“Work up your speed,” Earl MacDonald tells a student at the piano in his jazz improvisation class. “It’s good, but you have to get to where it flies.”
|Earl MacDonald, associate professor of music, teaches a class on jazz improvisation. MacDonald has been recognized for innovative teaching.
|Photo by Peter Morenus
MacDonald, an associate professor of music and director of
jazz studies, has the five students in the class take turns playing solo.
Afterward, there’s a short discussion about rhythmic options.
“Improvising is a very important part of what musicianship is,” says MacDonald.
“It’s something that’s missing in a lot of people’s training.
“It is a little intimidating when you’re just starting out,” he adds, “but it’s important to do. You won’t always be hidden in an ensemble. You will often be
the focus. That’s why I have
my students doing solos.”
A performer and composer who joined the UConn faculty in 2000, MacDonald leads the Jazz Ensemble and the Jazz Sextet.
In 2006, he received an award for innovation in teaching from the AAUP.
MacDonald helped bring about the University’s decision to offer
a bachelor’s degree with an emphasis in jazz studies, beginning in 2003.
“I thought it was important from a recruiting standpoint,” he says.

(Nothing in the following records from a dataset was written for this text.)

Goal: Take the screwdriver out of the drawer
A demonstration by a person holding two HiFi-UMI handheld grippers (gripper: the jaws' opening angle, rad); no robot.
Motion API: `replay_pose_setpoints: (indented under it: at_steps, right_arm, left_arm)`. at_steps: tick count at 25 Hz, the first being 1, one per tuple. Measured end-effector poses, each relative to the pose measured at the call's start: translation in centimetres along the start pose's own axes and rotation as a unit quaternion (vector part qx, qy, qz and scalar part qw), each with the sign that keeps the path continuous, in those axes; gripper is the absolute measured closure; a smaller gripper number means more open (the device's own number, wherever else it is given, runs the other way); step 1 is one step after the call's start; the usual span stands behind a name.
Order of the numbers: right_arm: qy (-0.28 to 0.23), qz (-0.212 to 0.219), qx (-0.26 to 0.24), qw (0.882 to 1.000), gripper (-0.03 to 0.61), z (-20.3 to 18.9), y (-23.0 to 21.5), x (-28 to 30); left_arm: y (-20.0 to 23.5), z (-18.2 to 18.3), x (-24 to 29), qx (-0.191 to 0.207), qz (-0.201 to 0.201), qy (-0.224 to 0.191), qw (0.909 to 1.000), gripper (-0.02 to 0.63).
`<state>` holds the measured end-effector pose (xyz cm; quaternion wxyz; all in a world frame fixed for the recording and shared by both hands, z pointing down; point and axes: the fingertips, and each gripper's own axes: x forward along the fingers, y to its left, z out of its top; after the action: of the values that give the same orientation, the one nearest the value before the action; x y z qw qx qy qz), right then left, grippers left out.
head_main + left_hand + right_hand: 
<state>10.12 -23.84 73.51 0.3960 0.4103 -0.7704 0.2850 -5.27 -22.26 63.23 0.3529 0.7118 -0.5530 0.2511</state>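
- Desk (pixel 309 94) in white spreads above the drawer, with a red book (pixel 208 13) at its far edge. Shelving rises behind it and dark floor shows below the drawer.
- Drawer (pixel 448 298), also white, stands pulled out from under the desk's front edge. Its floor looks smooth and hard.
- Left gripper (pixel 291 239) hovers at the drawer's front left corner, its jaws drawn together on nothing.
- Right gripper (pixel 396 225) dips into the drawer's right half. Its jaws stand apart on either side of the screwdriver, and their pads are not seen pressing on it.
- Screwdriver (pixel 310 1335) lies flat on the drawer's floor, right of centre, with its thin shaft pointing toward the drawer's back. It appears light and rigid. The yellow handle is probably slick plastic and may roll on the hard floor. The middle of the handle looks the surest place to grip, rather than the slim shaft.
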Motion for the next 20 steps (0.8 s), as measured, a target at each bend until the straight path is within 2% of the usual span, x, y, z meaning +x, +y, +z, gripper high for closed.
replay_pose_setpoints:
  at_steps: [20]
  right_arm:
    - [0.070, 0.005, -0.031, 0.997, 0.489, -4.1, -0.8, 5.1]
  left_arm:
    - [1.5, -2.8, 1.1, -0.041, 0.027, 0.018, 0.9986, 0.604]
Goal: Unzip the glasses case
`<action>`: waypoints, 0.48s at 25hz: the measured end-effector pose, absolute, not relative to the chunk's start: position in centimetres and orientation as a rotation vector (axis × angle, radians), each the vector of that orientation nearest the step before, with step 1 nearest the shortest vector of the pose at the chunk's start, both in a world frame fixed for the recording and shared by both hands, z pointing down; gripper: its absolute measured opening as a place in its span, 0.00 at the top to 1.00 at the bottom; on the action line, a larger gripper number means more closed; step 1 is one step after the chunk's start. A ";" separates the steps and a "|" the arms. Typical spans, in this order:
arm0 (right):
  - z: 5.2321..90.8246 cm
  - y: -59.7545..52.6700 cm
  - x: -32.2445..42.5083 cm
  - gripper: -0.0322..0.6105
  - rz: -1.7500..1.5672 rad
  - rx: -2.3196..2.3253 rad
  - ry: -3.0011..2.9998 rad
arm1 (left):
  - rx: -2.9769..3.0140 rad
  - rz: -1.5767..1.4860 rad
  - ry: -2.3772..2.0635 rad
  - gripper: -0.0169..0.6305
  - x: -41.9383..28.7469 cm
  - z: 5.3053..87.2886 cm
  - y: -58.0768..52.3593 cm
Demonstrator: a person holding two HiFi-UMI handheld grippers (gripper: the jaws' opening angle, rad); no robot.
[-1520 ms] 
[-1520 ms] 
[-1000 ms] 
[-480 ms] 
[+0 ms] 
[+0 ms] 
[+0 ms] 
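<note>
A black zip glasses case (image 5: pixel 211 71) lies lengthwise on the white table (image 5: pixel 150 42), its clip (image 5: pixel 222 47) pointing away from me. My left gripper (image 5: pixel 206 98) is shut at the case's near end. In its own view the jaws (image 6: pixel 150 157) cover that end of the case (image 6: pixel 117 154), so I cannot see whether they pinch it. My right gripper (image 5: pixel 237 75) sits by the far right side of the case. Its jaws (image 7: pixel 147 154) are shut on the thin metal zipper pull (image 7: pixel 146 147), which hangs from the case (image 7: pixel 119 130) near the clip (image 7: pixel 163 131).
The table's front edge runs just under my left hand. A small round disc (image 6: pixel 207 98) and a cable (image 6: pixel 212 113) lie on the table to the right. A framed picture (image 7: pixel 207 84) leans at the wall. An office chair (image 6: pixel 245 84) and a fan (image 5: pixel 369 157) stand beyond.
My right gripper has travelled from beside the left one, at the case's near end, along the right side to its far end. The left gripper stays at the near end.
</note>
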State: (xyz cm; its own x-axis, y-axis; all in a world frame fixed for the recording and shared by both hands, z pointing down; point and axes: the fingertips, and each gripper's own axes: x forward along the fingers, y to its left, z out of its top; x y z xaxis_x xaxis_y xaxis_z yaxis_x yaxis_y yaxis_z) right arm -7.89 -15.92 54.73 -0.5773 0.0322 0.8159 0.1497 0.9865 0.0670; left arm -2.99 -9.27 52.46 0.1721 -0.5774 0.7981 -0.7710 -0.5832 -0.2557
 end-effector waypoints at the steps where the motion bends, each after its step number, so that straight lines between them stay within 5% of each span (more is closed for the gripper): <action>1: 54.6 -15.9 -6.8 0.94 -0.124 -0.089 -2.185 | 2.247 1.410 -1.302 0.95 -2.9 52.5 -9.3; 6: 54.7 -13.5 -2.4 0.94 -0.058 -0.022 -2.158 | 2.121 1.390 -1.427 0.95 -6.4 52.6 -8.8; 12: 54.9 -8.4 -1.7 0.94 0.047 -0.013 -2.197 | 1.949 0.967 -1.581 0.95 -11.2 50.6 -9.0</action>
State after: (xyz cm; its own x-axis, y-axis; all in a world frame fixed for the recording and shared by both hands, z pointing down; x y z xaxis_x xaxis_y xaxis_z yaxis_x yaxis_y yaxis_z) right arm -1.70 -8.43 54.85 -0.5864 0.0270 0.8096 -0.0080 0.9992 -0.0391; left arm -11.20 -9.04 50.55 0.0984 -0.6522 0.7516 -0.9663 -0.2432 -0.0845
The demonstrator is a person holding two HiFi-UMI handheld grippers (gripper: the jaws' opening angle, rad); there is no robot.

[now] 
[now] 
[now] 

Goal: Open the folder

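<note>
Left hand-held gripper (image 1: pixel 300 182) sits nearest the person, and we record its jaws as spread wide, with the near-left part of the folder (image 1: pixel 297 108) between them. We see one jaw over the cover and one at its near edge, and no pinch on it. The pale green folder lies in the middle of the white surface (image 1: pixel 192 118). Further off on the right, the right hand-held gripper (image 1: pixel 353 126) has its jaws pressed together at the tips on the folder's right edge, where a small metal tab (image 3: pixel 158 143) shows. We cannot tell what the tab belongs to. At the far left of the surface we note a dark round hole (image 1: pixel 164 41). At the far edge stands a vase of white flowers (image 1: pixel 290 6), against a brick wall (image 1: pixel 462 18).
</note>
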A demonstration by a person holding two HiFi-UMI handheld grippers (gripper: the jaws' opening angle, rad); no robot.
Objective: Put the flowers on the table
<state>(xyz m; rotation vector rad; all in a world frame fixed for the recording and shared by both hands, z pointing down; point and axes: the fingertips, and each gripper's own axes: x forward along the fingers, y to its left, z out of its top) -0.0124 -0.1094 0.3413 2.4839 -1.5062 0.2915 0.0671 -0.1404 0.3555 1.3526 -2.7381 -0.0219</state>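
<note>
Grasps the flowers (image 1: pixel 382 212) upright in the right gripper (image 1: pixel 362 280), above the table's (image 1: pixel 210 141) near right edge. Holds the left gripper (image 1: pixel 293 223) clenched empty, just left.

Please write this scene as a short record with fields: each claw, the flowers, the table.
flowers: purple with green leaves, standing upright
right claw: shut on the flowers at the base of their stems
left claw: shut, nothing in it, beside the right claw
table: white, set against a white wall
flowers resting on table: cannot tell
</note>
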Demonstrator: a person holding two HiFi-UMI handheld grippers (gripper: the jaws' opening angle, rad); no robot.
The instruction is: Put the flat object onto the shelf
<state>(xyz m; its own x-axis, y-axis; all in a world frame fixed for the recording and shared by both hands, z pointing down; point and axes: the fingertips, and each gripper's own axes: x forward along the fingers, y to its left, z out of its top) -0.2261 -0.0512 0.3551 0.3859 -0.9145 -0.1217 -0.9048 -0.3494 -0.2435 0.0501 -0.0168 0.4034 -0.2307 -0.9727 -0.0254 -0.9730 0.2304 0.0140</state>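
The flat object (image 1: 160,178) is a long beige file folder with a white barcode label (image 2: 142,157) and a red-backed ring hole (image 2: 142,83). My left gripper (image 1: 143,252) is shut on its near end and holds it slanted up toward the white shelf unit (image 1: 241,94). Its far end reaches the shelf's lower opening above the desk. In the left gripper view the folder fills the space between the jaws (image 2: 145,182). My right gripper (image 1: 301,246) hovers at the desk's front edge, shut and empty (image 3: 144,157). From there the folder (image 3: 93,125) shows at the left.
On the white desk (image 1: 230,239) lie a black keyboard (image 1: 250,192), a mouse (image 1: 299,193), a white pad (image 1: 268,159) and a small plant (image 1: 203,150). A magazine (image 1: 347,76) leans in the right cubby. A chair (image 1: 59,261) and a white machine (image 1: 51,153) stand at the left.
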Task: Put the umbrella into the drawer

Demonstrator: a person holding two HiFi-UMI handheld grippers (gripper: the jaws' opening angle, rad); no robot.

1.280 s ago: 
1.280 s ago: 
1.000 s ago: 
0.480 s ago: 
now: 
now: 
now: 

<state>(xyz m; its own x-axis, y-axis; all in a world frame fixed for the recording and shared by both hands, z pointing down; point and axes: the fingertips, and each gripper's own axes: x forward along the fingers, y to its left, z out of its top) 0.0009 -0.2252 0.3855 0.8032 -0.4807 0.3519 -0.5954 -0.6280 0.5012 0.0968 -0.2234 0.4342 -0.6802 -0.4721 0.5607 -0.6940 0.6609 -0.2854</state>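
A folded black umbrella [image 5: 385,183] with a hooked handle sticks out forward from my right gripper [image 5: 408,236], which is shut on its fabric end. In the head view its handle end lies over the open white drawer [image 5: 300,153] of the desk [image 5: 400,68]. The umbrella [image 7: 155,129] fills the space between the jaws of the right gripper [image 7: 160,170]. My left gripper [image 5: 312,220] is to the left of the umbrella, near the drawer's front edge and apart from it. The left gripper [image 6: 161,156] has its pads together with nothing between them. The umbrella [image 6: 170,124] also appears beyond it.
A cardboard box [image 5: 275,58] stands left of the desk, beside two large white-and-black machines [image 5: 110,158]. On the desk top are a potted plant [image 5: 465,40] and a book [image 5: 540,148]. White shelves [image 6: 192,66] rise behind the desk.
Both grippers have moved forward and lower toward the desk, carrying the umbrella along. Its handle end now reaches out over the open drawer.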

“It helps us attract students who are passionate about jazz, and I wanted to be able to compete with other schools in the region.”
He also reduced the size of the Jazz Ensemble, which previously had up to 20 musicians, to half that number.
“The smaller size enables us
to focus on the improvisational techniques and soloing,” he says.
MacDonald often rehearses
his new works with his student ensembles.
“It’s great for me because I get to hear my music played,” he says.
“I can hear what subtle changes I might want to make, and it benefits the students because it’s not often they get to work directly with a composer.”
Laura Merwin, a music education major, says, “Not only is Earl a great teacher and motivator, he is also a great composer. He often brings his charts into rehearsal for us to play and perform. Rather than playing standard repertoire, this allows us to see another side of jazz, as well as another side of the jazz industry – composition.”
Tom Wise, also a music education major, says MacDonald inspires him.
“He has been a great influence
on my music-making in the way he approaches learning the jazz idiom,” he says.
“But what inspires me the most is when we play his original compositions. He has a very good ear for compelling melodies and harmonies, and I’d love to be able to write like that myself.”
Daniel Campolieta, who is also majoring in music education, says, “As his student and aspiring jazz pianist and composer, I have had many opportunities to work with him in ensembles, classes, and independent studies. Professor MacDonald … is constantly looking for avenues to improve the jazz department in ways that provide his students with the best, hands-on experiences that will prepare them for the real world.”
The real-world experience MacDonald offers his students has included recording several CDs
of both his and the students’ new compositions and arrangements. The recordings have received
Dean David Woods says MacDonald has been “masterful at incorporating his cutting-edge research interests into his teaching, and in so doing, capturing the imagination, interest, and passion of his students.”
The big picture
MacDonald says he is proud of his collaborative projects. “It has broadened the perspectives of all the students,” he says.
When he served on the Raymond and Beverly Sackler music composition committee, for example, he suggested that a piece be commissioned for studio orchestra, which combines a symphony orchestra with a jazz big band.
“I saw it as an opportunity
to bring string and wind players – whose passions are classical
music – together with the jazzers,” he says.
He came up with the idea of commissioning Grammy award-winning composer Jim McNeely to write a studio orchestra piece.
“It was wonderful for the students to rehearse with him, and a great experience for the musicians to learn about each others’ genres,” MacDonald says.
The piece, “September Triptych,” was performed by UConn students at Carnegie Hall and featured MacDonald as piano soloist.
“I try to make jazz as real for students as possible,” he says.
“I don’t want to tell them to prepare something just for the sake of a test. I’m thinking of the big picture. What happens when they graduate? Can they improvise? Will they get calls to play gigs?”
That’s the idea behind Lu’s Café, a collaboration with the School of Family Studies.
Lu’s Café, located in the Family Studies Building, is a venue for weekly student jazz sessions.
The Thursday night events start at
9 p.m. and end at 11 p.m. No
alcohol is served. Each week, it draws about 80 people.
“It gets my students out there doing what we should be doing – performing,” MacDonald says.
“They get to hone their skills. I emphasize how important it is for them to memorize standard jazz repertoire, because in the real world, you don’t show up with music stands. Everyone takes a shot improvising. It feels like a real jazz club and everyone is really into it.”
MacDonald also has an ongoing collaboration with Jean Sabatine, professor of dance. “We had dancers improvise to my jazz sextet’s music.
It was interesting seeing how the musicians responded to the students’ dancing and vice versa. It’s a nice interplay.”
They performed at the Benton Museum, the Studio Theater, and Jorgensen Gallery.
“Any time students are exposed to a different kind of art,” he adds, “it expands what they’re doing in their own areas.”